Sent from my HTC One X using Tapatalk 2


----------



## WRsteveX (Sep 6, 2012)

All around tire? Or a mud tire? I was so happy with my bighorns ( not 2.0) that came on my 900 that when I put 14s on I went back with bighorns. Hauling balls, cruising slow, climbing, and a reasonable amount of mud, they do great. My riding buddies are the mudboggers, I am not. But inevitably I have to go through more than I like to ride with them. So far so good


----------



## INTOTHEBLUE (Jun 21, 2011)

WRsteveX said:


> All around tire? Or a mud tire? I was so happy with my bighorns ( not 2.0) that came on my 900 that when I put 14s on I went back with bighorns. Hauling balls, cruising slow, climbing, and a reasonable amount of mud, they do great. My riding buddies are the mudboggers, I am not. But inevitably I have to go through more than I like to ride with them. So far so good


I would call Zillas and ITP 589s aggressive all-terrains. They are great everywhere and will bite in the mud. Mud tires are outlaws, terminators, silverbacks, etc.


----------



## WRsteveX (Sep 6, 2012)

I know the 589s are all terrains but zillas look more like mud tires to me.
Terms and outlaws and such are in a whole bother catagory. They're the boggers of the atv world. Not good for much other than slop. Except terms actually ride alright.


----------



## Hotrod (Oct 11, 2006)

Outlaw2's are one of the best mud tires out there, and ride smooth as bighorns. 

You want a Bighorn on steroids, look at the EFX Moto Mtc's. They did well when I demoed them before they came out. 

Back tot he Op, Zillas or 589's are what your looking for. Or even the EFX Moto's


----------



## WRsteveX (Sep 6, 2012)

Hotrod said:


> Outlaw2's are one of the best mud tires out there, and ride smooth as bighorns.


I've never owned a set, but a friend has them in 28s on a 1000 gade and says the ride like wagon wheels on a gravel road. Even running them completely flat. I've never rode it, but his fenders flap around like crazy when I follow him around. He like his terms on his rzr a lot more. Claims they ride well.

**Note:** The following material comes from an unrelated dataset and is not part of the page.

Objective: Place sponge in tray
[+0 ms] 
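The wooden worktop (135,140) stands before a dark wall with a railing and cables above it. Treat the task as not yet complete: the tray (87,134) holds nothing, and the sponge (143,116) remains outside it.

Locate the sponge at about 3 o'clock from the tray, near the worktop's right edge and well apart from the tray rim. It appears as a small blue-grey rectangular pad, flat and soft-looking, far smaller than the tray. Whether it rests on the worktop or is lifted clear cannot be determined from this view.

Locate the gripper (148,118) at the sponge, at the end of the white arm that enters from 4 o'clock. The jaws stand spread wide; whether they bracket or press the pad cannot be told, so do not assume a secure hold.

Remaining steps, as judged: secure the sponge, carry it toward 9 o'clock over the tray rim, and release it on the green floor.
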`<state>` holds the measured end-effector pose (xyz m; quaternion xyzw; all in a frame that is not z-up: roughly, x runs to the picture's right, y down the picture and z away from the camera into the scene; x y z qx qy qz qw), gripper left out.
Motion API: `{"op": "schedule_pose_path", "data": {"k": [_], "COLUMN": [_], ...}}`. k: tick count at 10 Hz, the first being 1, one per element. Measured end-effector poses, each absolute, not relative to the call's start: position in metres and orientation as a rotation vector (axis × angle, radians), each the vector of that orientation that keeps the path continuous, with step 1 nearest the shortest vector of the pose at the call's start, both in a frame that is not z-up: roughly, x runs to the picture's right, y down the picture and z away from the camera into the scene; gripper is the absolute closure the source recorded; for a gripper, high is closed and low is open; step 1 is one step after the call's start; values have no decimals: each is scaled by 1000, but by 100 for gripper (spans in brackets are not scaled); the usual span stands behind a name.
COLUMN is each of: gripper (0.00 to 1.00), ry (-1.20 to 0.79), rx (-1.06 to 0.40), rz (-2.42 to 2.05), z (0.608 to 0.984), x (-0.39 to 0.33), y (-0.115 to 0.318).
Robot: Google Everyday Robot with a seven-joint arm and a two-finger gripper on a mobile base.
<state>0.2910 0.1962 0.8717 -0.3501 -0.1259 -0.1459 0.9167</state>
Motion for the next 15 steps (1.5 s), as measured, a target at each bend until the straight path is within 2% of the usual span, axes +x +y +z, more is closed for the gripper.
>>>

This is just based on the closest thing to experience with them I have. My next set will probably be the motoclaws.


----------



## berto (Oct 14, 2004)

What about Terminators? Very smooth tire


----------



## finkikin (Jul 8, 2011)

Hotrod said:


> Outlaw2's are one of the best mud tires out there, and ride smooth as bighorns.
> 
> You want a Bighorn on steroids, look at the EFX Moto Mtc's. They did well when I demoed them before they came out.
> 
> Back tot he Op, Zillas or 589's are what your looking for. Or even the EFX Moto's


Great info everyone. I will also check out the efx motos.


----------



## Hotrod (Oct 11, 2006)

WRsteveX said:


> I've never owned a set, but a friend has them in 28s on a 1000 gade and says the ride like wagon wheels on a gravel road. Even running them completely flat. I've never rode it, but his fenders flap around like crazy when I follow him around. He like his terms on his rzr a lot more. Claims they ride well.
> 
> This is just based on the closest thing to experience with them I have. My next set will probably be the motoclaws.


I love the OL2's, they ride smooth on my 900. I ride on pavement here around the house also.



berto said:


> What about Terminators? Very smooth tire


Terms like to leak and lose air, and pack up quick in the mud and dig down. Ive heard more bad than good


----------



## Hotrod (Oct 11, 2006)

finkikin said:


> Great info everyone. I will also check out the efx motos.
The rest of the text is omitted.